By GEO CABRAL
When Spider-Man was revealed to appear in Captain America: Civil War, there were many
things to be excited about. The most obvious thing is that Spider-Man is finally going to be involved in
this big cinematic universe Marvel is creating for themselves; it’s what everyone’s been asking and
hoping for. Second is that they casted someone that’s actually young, and portrays Peter Parker as a high
school student, in the truest sense, as compared to those before him. And third, they were able to capture
that classic comic relief that Spidey has. It’s safe to say that when “Spider-Man Homecoming” was
announced, fans were excited to see more of our favourite web slinger. And the movie didn’t disappoint.

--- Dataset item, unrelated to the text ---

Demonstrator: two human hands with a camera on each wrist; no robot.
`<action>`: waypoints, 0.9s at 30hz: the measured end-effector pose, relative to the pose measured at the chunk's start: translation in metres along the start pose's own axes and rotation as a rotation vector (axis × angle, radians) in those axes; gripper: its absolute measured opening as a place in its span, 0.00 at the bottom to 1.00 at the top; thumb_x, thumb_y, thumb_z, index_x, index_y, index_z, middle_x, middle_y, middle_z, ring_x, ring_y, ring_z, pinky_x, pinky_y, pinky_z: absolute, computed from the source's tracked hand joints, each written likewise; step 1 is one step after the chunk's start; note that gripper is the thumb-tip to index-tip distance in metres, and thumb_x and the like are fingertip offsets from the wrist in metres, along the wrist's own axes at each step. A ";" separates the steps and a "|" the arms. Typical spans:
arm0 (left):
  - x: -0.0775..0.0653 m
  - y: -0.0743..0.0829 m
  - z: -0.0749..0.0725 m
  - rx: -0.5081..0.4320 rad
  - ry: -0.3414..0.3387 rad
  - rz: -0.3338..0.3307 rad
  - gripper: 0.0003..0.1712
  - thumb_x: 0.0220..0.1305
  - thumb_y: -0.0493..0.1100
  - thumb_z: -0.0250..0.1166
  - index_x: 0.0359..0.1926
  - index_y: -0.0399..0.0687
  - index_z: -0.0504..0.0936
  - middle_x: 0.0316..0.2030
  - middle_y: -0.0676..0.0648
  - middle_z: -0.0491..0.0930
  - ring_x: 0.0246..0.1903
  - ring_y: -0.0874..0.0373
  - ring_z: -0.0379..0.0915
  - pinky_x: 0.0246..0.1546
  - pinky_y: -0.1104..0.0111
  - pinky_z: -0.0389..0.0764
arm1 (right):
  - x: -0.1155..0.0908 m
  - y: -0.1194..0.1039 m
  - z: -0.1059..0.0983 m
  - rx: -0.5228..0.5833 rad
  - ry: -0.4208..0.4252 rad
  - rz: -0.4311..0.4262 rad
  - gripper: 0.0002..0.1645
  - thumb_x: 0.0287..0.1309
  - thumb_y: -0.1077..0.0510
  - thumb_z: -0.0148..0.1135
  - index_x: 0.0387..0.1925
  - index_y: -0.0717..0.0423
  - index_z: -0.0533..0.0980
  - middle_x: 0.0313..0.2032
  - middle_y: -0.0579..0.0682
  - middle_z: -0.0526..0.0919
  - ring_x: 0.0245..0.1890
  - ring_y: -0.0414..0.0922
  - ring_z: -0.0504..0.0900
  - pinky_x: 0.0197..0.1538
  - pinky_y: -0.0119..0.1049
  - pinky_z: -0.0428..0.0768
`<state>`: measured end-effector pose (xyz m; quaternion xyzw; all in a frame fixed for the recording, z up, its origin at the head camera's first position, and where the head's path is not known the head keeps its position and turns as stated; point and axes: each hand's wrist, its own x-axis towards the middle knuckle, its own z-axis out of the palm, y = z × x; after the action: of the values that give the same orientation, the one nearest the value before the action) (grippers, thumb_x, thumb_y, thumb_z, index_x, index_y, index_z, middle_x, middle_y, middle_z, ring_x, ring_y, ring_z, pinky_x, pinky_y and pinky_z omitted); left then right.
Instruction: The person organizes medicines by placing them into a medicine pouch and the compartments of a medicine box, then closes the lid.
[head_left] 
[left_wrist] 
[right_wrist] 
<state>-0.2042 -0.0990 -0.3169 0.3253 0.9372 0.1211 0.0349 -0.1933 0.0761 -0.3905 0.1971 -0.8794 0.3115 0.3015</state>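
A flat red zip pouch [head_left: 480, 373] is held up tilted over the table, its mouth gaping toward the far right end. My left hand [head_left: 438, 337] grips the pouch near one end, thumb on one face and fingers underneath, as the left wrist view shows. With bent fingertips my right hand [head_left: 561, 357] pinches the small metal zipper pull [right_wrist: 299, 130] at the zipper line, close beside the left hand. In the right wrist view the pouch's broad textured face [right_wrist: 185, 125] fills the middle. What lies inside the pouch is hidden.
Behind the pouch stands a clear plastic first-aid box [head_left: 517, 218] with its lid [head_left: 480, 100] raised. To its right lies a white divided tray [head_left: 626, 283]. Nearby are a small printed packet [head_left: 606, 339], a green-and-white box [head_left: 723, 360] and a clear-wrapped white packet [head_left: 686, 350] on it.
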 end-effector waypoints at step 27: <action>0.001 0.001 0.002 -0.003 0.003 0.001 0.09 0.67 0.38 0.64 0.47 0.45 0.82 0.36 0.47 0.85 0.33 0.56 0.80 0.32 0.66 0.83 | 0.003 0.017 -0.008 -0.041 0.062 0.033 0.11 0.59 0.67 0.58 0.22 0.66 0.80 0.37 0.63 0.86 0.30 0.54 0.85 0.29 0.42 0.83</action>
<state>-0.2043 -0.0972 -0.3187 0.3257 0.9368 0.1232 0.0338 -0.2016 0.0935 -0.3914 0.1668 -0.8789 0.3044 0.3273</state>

Spider-Man Homecoming is a nice little look into Peter Parker’s life, after almost eight months
of becoming Spider-Man, and two months since the events of Civil War. It really feels like it’s taking
us on a journey, as a young Spider-Man continues to try and make a name for himself, bigger than his
reputation in Queens. It’s understandable why he feels this way, since this version of Spidey now exists in
a world where he isn’t the only superhero, and certainly not the most experienced one. After a taste of
what it’s like “playing in the big leagues” when he got to fight Captain America and his team, he’s ready
for more. He becomes impatient, overconfident, and reckless, but not in the way that he’s incredibly sure
of himself, but exactly the opposite, clinging almost desperately to the Spider-Man identity in order to
become more than what he is with his life as Peter Parker.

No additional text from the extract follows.